-- Assignment --
Show each line of the data below that has the string "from" in it.

-- Given data --
┄┄┄┄┄┄┄┄┄┄

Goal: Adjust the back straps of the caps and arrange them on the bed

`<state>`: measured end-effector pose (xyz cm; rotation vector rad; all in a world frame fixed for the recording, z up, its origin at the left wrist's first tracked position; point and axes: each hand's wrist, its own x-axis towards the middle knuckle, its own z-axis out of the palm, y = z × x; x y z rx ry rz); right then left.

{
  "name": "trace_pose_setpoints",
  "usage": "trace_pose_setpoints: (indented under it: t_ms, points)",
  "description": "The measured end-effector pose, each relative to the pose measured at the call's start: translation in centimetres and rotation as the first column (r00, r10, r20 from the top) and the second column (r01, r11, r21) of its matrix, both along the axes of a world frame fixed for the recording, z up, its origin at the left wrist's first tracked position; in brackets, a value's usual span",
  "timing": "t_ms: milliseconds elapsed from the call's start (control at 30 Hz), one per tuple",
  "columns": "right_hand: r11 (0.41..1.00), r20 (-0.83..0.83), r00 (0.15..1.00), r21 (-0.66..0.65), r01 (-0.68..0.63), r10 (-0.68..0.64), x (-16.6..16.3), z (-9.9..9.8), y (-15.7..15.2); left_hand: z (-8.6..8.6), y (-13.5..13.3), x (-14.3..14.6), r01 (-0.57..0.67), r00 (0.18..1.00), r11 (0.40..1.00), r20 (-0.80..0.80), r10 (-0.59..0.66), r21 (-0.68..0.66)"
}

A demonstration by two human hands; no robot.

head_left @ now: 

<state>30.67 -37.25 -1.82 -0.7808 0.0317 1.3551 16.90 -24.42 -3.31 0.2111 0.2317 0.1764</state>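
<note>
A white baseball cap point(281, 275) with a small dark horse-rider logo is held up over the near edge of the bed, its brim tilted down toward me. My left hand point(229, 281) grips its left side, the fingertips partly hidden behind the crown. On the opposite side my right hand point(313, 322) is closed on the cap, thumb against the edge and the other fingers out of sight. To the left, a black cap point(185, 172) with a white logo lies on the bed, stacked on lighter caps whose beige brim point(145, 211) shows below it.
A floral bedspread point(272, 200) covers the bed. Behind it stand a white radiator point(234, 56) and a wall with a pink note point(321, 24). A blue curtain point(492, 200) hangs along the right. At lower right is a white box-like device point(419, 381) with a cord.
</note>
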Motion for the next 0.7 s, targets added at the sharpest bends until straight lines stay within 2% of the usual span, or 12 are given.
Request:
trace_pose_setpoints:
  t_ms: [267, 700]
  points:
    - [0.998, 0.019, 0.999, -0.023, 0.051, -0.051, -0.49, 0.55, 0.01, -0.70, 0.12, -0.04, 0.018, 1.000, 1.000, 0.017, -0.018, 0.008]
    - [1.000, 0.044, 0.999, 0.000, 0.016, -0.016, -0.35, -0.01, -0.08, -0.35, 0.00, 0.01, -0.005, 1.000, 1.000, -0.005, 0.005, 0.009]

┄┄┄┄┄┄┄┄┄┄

-- Completed task --
  "description": "The measured end-effector pose, each relative to the pose measured at the call's start: translation in centimetres and rotation as the first column (r00, r10, r20 from the top) and the second column (r01, r11, r21) of its matrix, both along the axes of a world frame fixed for the recording, z up, its origin at the left wrist's first tracked position; in brackets, a value's usual span",
  "timing": "t_ms: milliseconds elapsed from the call's start (control at 30 Hz), one per tuple",

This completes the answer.